* [Task material]
>>>>>

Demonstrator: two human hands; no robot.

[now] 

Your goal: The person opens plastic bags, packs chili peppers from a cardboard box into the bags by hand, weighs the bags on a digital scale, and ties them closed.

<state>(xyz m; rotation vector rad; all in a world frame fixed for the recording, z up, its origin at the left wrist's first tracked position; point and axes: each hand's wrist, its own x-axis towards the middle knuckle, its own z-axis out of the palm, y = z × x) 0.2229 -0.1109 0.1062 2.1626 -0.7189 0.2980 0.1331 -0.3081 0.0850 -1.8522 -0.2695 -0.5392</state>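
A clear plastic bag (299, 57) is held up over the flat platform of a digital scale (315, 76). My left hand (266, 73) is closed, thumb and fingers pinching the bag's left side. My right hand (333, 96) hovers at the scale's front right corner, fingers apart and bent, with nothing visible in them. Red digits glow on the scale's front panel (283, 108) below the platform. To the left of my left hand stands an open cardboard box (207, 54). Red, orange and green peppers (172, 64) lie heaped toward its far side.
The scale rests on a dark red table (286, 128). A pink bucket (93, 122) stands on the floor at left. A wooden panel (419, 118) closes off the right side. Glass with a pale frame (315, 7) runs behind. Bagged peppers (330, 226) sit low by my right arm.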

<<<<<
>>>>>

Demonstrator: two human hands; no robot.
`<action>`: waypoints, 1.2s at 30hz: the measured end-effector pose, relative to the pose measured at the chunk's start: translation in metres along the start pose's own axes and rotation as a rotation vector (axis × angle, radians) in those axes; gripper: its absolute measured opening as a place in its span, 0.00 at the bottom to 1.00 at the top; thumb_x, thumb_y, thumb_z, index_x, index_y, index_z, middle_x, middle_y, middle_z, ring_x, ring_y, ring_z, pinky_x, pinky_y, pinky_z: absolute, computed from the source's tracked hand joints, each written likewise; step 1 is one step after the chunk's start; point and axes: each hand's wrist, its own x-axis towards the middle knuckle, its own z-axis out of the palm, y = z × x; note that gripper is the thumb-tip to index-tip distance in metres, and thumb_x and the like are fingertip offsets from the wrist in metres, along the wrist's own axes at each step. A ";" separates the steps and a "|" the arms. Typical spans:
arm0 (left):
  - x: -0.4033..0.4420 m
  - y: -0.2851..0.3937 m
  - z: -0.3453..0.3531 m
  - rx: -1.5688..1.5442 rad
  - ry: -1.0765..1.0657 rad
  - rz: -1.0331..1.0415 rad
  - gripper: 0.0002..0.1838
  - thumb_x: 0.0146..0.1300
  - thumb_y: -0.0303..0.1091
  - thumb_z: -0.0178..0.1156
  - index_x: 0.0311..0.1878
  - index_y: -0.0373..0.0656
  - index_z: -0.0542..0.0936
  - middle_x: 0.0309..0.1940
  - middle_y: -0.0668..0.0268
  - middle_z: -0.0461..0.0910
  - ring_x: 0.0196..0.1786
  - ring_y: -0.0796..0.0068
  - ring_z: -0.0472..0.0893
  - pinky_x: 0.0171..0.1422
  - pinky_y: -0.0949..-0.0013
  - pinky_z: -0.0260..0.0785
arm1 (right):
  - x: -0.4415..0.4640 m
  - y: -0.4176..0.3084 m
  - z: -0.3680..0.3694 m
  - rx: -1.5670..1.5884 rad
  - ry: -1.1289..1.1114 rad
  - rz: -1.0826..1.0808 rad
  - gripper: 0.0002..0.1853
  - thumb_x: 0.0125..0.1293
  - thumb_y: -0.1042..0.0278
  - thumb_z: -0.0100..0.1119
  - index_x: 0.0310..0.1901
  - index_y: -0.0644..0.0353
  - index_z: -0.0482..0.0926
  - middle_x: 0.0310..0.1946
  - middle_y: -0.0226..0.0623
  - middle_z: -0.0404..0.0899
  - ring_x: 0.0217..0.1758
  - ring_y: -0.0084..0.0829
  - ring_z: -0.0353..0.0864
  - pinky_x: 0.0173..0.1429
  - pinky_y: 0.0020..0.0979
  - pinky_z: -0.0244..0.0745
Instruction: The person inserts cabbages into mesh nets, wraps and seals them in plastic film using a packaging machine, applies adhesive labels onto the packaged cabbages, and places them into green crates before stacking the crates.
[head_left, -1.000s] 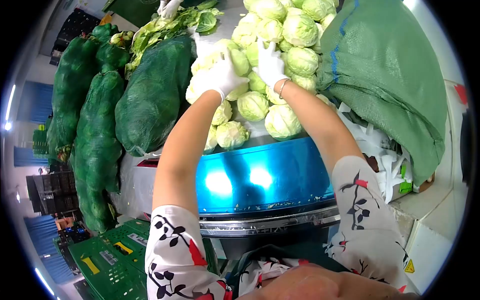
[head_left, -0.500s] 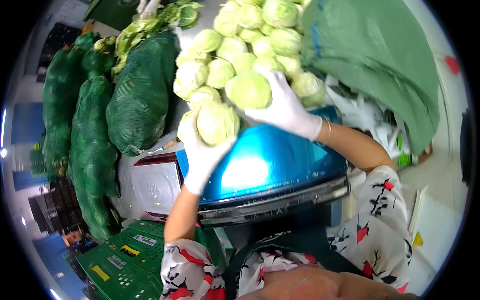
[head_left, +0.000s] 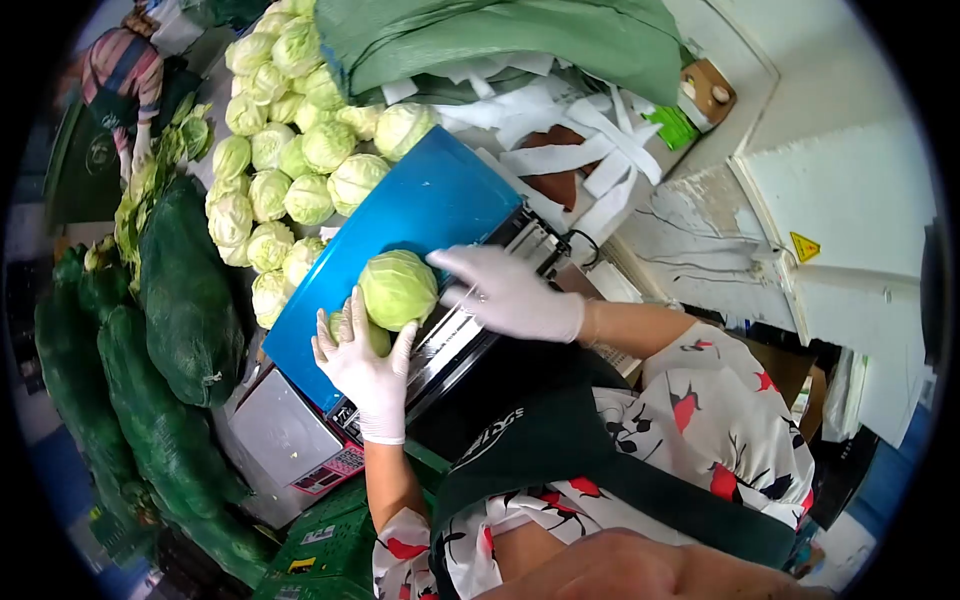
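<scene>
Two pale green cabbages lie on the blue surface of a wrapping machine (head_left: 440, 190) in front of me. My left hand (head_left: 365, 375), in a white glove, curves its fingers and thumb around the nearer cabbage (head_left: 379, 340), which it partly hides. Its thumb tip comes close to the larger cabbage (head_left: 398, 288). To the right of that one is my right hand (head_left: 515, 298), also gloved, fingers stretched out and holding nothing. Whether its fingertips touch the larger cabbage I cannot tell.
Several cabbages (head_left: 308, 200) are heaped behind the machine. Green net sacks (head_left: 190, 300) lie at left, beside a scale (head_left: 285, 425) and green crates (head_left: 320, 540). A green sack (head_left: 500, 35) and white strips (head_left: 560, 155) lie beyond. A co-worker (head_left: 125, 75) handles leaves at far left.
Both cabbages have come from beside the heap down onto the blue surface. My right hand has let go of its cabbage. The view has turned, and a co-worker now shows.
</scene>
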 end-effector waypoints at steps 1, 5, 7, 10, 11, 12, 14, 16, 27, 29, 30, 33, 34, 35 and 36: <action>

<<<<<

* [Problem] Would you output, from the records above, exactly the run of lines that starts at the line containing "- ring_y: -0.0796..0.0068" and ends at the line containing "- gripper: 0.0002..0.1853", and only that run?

* [Answer section]
  - ring_y: -0.0796..0.0068
  - ring_z: -0.0472..0.0893
  - pinky_x: 0.0171..0.1422
  - pinky_y: -0.0949..-0.0013
  - pinky_z: -0.0260..0.0785
arm1 (right):
  - x: -0.4415..0.4640 m
  - y: -0.4176..0.3084 m
  - z: -0.3680..0.3694 m
  - rx: -1.5670..1.5884 rad
  - ry: -1.1289..1.1114 rad
  - rz: -1.0826..1.0808 rad
  - gripper: 0.0002..0.1853

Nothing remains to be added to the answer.